_About this exercise:_ The word "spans" occurs in some lines of the data. Return each such line.

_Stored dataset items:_
——————
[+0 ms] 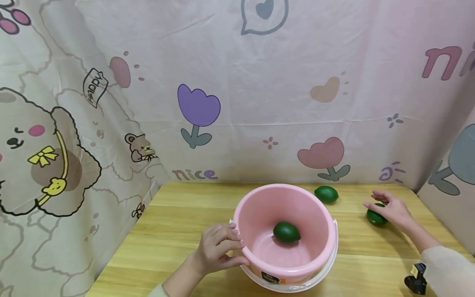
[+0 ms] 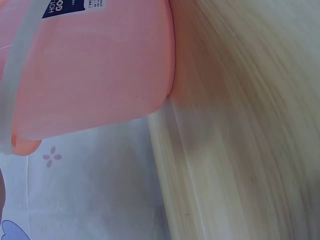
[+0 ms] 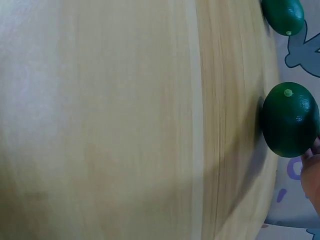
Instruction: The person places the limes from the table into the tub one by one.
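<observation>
A pink bucket (image 1: 283,264) with a white handle stands on the wooden table, and a dark green lime (image 1: 286,232) lies inside on its bottom. My left hand (image 1: 221,247) grips the bucket's left rim, fingers bent over the edge and thumb along the near side. In the left wrist view the bucket's pink wall (image 2: 100,70) fills the upper left. Over at the right, my right hand (image 1: 393,210) is held over a second lime (image 1: 376,215), fingers extended around its far side. The right wrist view shows that lime (image 3: 290,120) with fingertips right at its edge.
A third lime (image 1: 326,194) lies behind the bucket near the table's back edge. A small black object (image 1: 416,279) with a yellow label sits at the front right, beside the right sleeve. Printed cloth (image 1: 252,82) hangs behind the wooden table (image 1: 178,218).
</observation>
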The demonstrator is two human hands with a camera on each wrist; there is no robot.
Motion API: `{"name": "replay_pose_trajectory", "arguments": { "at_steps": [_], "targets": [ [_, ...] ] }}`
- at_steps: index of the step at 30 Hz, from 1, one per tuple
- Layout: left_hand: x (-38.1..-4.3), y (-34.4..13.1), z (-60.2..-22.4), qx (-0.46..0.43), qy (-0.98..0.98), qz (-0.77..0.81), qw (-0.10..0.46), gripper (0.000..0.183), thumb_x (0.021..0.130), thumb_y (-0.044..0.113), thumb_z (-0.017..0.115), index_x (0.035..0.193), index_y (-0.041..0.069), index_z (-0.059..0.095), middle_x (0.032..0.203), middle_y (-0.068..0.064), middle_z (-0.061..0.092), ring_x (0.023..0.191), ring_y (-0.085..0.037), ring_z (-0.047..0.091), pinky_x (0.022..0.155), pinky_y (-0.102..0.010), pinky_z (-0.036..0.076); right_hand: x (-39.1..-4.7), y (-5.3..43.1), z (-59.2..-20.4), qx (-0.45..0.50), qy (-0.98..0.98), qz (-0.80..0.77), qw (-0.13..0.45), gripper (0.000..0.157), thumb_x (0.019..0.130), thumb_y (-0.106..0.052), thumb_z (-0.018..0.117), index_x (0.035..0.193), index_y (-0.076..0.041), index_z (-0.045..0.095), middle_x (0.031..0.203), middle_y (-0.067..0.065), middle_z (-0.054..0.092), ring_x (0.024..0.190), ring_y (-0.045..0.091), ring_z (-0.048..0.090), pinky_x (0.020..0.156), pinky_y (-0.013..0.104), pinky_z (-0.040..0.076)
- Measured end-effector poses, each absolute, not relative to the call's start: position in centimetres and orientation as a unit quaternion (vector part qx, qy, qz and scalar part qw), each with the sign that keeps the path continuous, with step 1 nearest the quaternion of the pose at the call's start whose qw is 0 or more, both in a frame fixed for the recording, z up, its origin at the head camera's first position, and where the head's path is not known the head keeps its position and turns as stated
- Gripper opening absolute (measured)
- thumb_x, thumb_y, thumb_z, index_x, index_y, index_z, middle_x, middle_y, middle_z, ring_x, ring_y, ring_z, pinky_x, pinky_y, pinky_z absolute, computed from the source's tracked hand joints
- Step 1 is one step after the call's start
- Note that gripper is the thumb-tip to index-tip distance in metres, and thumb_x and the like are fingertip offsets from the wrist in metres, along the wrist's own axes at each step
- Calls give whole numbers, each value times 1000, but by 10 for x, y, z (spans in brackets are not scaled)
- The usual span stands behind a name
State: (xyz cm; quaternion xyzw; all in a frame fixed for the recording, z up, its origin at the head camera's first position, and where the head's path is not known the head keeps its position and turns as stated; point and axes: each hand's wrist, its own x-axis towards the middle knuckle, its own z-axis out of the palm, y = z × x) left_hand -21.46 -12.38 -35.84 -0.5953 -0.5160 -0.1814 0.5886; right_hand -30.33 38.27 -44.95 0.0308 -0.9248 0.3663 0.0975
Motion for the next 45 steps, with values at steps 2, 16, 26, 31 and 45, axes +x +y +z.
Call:
{"name": "replay_pose_trajectory", "arguments": {
  "at_steps": [2,16,26,31,45],
  "targets": [
    [-215,-124,-358,-597,-516,-182,587,39,79,45,65,68,8,62,66,0,58,61,-13,57,63,-24,57,-302,384,-451,28,-924,370,93,72,86,-38,59,131,12,31,126,36,41,112,51,37,88,65,33],
    [-217,-122,-357,-604,-513,-184,582,38,80,43,64,69,7,63,67,0,58,62,-13,57,65,-24,57,-295,394,-462,29,-931,341,123,63,84,-37,62,126,6,43,121,31,49,93,-8,42,75,22,42],
    [-218,-121,-357,-604,-513,-182,582,37,80,43,64,68,8,62,66,0,58,62,-13,57,65,-24,57,-290,399,-462,20,-939,330,92,69,84,-41,61,128,7,40,126,35,41,111,50,39,83,58,40],
    [-218,-121,-357,-603,-514,-183,582,38,81,43,64,68,8,62,66,0,58,62,-13,57,65,-24,57,-288,400,-465,17,-944,323,72,71,83,-43,62,129,5,40,127,35,39,108,48,40,78,46,44],
    [-218,-121,-359,-599,-515,-186,584,39,81,44,64,67,8,62,65,0,57,61,-13,57,64,-24,57,-290,396,-476,-1,-941,335,53,71,80,-43,65,129,2,40,121,39,38,99,47,44,69,43,46]
  ]
}}
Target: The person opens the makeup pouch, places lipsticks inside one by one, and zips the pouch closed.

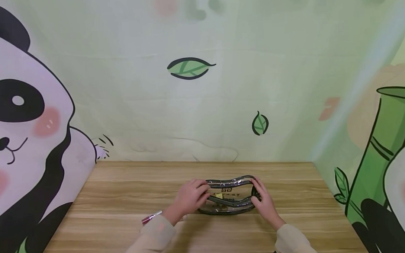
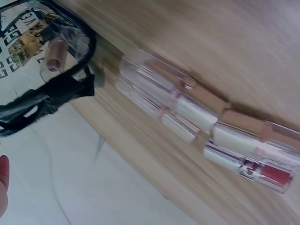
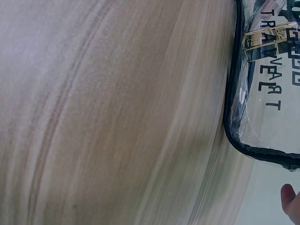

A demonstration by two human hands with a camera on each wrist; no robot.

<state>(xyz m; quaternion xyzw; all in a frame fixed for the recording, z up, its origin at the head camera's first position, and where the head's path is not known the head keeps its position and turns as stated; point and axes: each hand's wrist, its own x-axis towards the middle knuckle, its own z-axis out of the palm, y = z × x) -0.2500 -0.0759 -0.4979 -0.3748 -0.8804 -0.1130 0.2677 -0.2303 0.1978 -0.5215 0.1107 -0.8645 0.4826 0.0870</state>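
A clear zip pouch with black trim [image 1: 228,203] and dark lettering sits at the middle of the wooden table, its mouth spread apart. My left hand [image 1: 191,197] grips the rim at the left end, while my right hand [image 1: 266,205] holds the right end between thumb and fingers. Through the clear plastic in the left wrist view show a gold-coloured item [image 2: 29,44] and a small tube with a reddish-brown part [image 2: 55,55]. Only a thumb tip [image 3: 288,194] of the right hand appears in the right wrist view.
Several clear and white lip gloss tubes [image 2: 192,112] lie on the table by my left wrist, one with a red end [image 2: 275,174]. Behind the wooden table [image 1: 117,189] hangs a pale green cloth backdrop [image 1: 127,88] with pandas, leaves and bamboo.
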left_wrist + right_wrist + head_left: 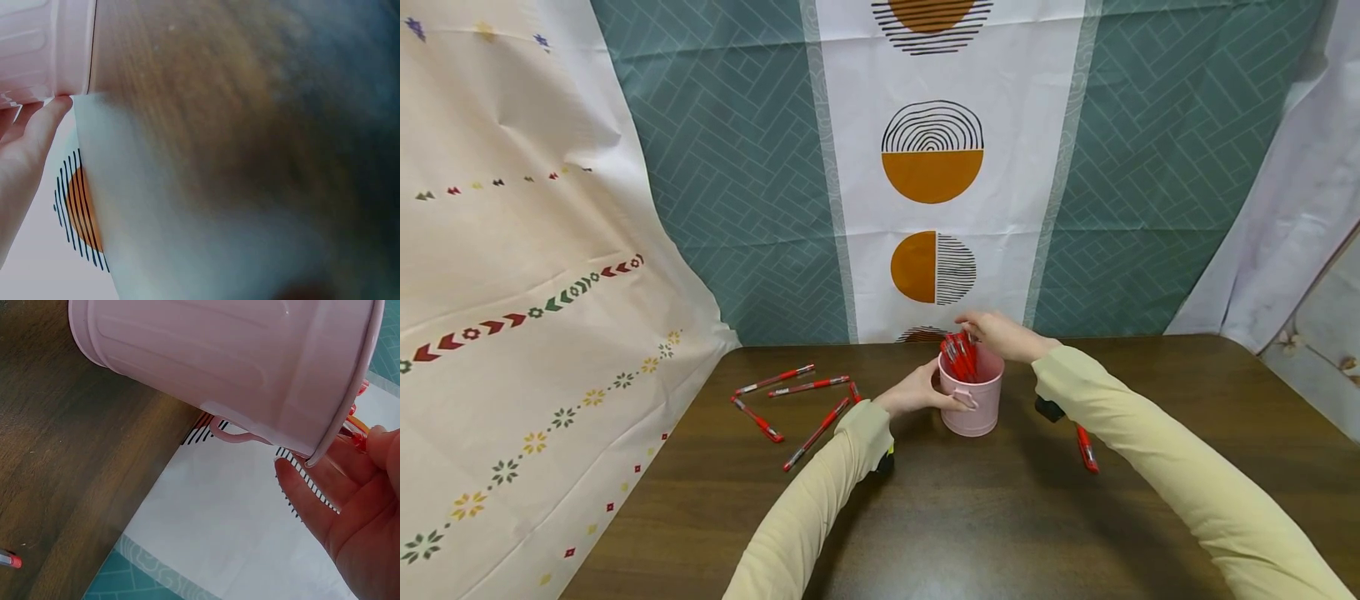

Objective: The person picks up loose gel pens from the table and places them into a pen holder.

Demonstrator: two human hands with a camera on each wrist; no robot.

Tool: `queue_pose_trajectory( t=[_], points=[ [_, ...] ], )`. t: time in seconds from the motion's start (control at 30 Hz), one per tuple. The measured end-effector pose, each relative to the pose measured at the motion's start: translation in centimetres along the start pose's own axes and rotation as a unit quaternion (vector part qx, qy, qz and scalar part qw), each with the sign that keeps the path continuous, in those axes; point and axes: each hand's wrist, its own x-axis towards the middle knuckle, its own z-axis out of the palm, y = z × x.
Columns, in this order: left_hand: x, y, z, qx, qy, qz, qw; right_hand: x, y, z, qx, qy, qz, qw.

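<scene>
A small pink bucket (972,412) stands upright on the table, with a bunch of red pens (958,358) leaning in it. My left hand (919,392) holds the bucket at its left side, thumb across the front near a small handle. In the left wrist view, fingertips of the left hand (31,134) touch the pink wall. Over the bucket's rim, my right hand (1003,335) pinches a red pen among the bunch. The right wrist view shows the thumb of the right hand (369,506) against a red pen (357,439); the pen's lower part is hidden inside.
Several red pens lie scattered on the brown table (955,525) to the left, among them one pen (816,435) near my left sleeve. Another red pen (1086,450) lies right of the bucket, partly behind my right sleeve. A patterned curtain (932,217) hangs behind the table.
</scene>
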Motion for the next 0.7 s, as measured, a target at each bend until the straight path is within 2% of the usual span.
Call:
queue_pose_trajectory(
  t=[0.1, 0.4, 0.53, 0.7],
  points=[
    [-0.3, 0.5, 0.0, -0.007, -0.004, -0.002, 1.0, 0.0, 0.2, 0.1, 0.0, -0.003, 0.005, 1.0],
    [0.8, -2.0, 0.2, 0.011, 0.014, -0.006, 0.9998, -0.5, 0.3, -0.5, 0.014, 0.002, 0.027, 1.0],
    [0.8, -2.1, 0.3, 0.008, 0.016, 0.001, 0.9998, -1.0, 0.6, -1.2, 0.028, 0.006, 0.044, 0.999],
    [0.8, -2.0, 0.3, 0.011, 0.018, -0.007, 0.9998, -1.8, 1.7, -2.2, 0.012, 0.022, 0.048, 0.999]
  ],
)
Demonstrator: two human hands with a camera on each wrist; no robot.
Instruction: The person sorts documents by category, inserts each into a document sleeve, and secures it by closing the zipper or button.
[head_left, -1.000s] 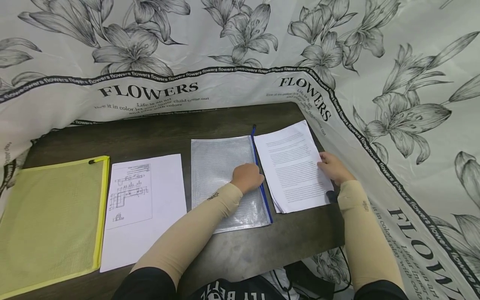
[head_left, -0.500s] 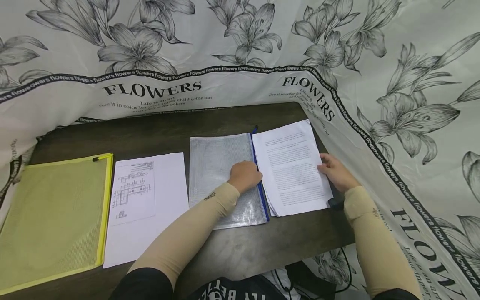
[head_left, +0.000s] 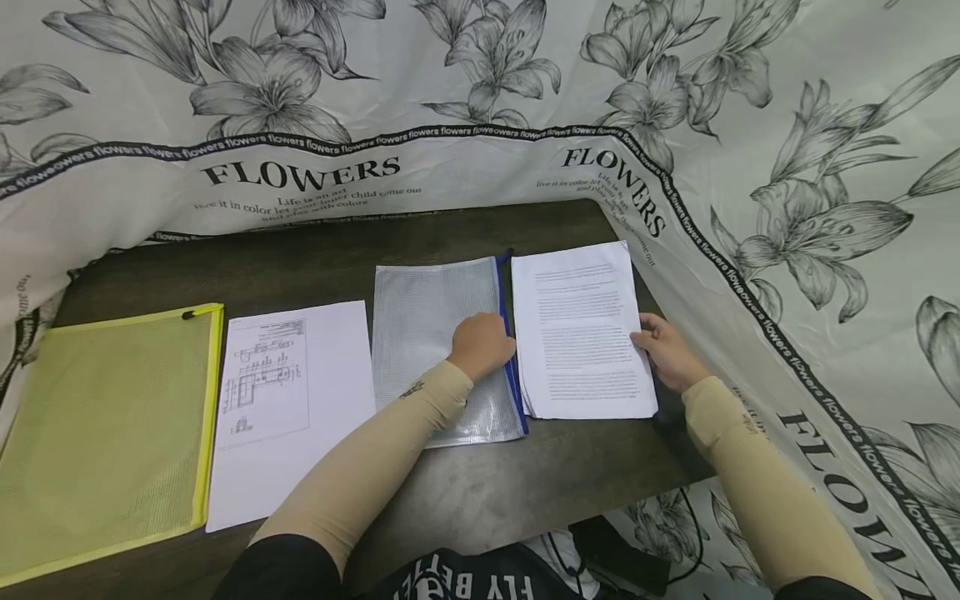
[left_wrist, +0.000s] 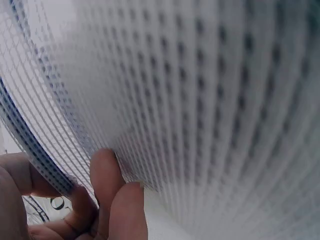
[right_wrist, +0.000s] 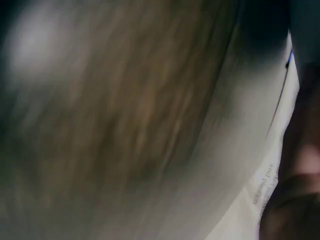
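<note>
The left hand (head_left: 481, 347) has its fingers and thumb curled on the blue zip edge (head_left: 513, 387) of a clear mesh pouch (head_left: 420, 312), which lies mid-table (head_left: 540, 483). Just right of the pouch is a stack of printed papers (head_left: 581, 333) — its right edge pinched between the thumb and fingers of the right hand (head_left: 671, 354), as far as the head view shows, the right wrist view being badly blurred. Left of the pouch lies a sheet with a line drawing (head_left: 330, 375) — and beside that, a yellow mesh pouch (head_left: 112, 433).
</note>
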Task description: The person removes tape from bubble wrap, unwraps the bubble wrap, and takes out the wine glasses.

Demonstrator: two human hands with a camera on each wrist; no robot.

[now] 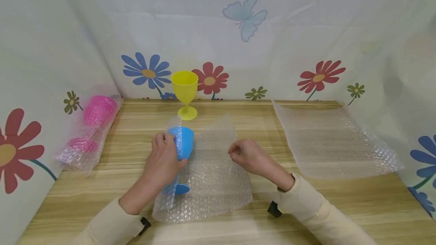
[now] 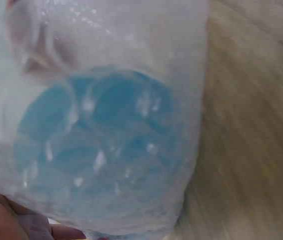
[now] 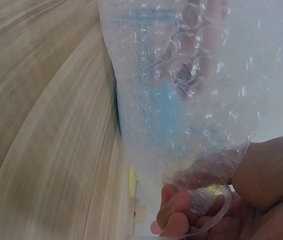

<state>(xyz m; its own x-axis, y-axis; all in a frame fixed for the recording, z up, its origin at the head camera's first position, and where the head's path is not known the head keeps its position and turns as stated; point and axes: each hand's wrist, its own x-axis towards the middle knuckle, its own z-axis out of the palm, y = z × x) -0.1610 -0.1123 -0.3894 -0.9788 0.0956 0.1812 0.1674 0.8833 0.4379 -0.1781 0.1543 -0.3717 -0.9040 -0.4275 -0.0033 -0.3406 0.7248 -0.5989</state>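
Note:
A blue goblet (image 1: 188,141) lies on its side on a sheet of bubble wrap (image 1: 218,188), its foot toward me. The wrap's left edge is folded over part of the goblet. My left hand (image 1: 161,160) grips the goblet through that fold, thumb on the near side. In the left wrist view, a round blue part (image 2: 106,150) shows blurred behind the wrap. My right hand (image 1: 250,156) pinches the sheet's right edge and lifts it off the table. The right wrist view has the raised wrap (image 3: 221,90) between curled fingers (image 3: 174,220) and thumb.
Behind the blue goblet stands a yellow goblet (image 1: 185,90) upright. A pink goblet (image 1: 98,110) wrapped in bubble wrap lies at the left edge. Another bubble wrap sheet (image 1: 330,143) is spread on the right of the wooden table (image 1: 136,109). Flower-printed cloth encloses the sides and back.

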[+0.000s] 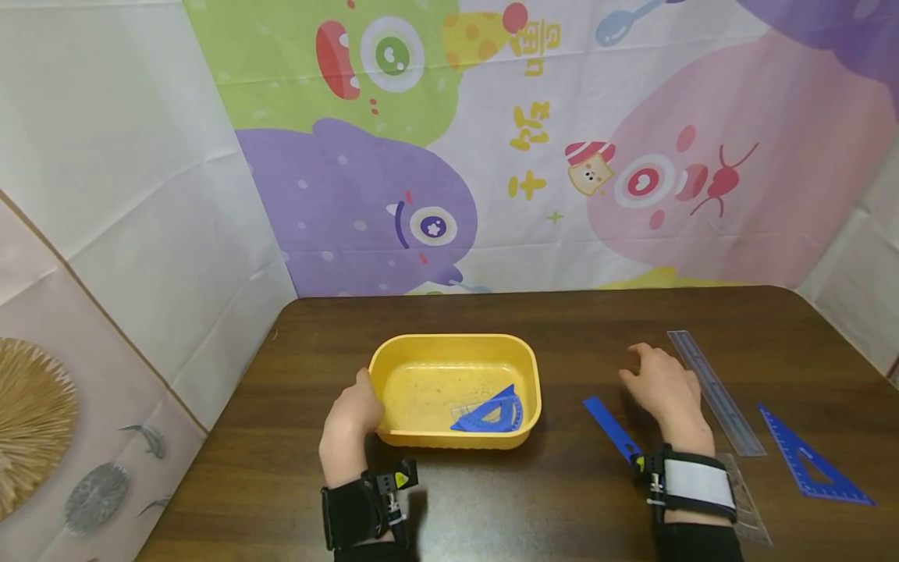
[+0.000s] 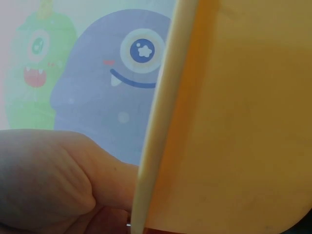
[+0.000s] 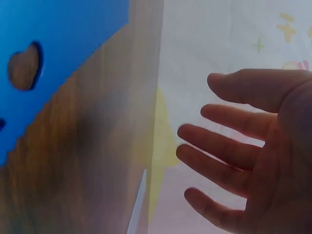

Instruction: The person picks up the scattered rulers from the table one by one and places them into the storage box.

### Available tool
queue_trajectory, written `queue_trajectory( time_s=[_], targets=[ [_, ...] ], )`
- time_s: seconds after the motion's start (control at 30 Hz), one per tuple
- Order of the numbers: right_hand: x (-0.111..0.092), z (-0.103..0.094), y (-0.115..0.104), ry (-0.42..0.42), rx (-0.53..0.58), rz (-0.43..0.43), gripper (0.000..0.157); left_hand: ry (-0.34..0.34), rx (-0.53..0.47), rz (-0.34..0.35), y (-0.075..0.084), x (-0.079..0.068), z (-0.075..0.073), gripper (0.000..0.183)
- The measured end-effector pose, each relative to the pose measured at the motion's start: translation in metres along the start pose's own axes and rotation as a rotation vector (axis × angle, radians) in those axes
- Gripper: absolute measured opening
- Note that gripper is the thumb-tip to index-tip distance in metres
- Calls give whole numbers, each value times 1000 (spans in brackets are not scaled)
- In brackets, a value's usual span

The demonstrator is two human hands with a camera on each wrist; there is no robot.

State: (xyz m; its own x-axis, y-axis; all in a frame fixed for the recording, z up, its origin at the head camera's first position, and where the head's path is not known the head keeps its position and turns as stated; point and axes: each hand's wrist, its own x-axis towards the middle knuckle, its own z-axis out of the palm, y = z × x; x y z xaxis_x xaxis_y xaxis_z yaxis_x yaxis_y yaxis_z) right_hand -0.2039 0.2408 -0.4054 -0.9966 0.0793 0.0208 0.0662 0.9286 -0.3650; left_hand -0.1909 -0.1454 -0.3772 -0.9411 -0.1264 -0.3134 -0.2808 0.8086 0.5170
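My left hand (image 1: 351, 421) grips the left end of a yellow plastic basin (image 1: 456, 441); in the left wrist view the thumb meets the rim (image 2: 165, 107) and the fingertips are hidden. Inside the basin lie a blue protractor (image 1: 516, 410) and a clear piece, partly covered. Over the table, my right hand (image 1: 663, 386) holds nothing, its fingers spread apart in the right wrist view. It is between a blue ruler (image 1: 609, 425) and a long clear ruler (image 1: 716, 390). The blue ruler's near end is hidden by the wrist strap.
Right of the clear ruler lies a blue set square (image 1: 808, 460). A clear set square (image 1: 747, 507) is partly under the right forearm. The brown table (image 1: 492, 507) ends at a cartoon-printed cloth (image 1: 520, 234) at the back, with white cloth walls beside.
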Motion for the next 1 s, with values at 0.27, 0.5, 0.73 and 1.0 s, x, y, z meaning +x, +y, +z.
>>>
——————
_Response to the task:_
- Calls give whole numbers, each value times 1000, but by 10 for x, y, z (spans in brackets are not scaled)
- Calls give whole numbers, each value times 1000 (spans in brackets are not scaled)

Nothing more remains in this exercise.